Apply IBM Classification Module to e-mail archiving

Gain an understanding of IBM® Classification Module, Version 8.6 and its integration with IBM Content Collector, Version 2.1. This solution can be deployed to classify e-mails and archive them into easily discoverable folders of an enterprise content management (ECM) system. If the content is classified for mission-critical information, then the e-mails can be declared as records to be under the control of a records management system. Learn how to install IBM Classification Module, Version 8.6, define extendable task routes for IBM Content Collector, Version 2.1, automate the classification of e-mails into folders, and mark the e-mails for record declaration.

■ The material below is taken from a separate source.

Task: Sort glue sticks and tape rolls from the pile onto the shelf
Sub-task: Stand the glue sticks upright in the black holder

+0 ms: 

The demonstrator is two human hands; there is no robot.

Srinivas Varma Chitiveli (schitive@us.ibm.com), Software Engineer, IBM

Srinivas Varma ChitiveliSrinivas Varma Chitiveli is a lead software engineer at IBM. He has been involved with IBM products that deal with content analytics and discovery. Enterprise content crawling, archiving, classification, entity extraction, and search are technologies where Srinivas has contributed as a development lead and customer advocate.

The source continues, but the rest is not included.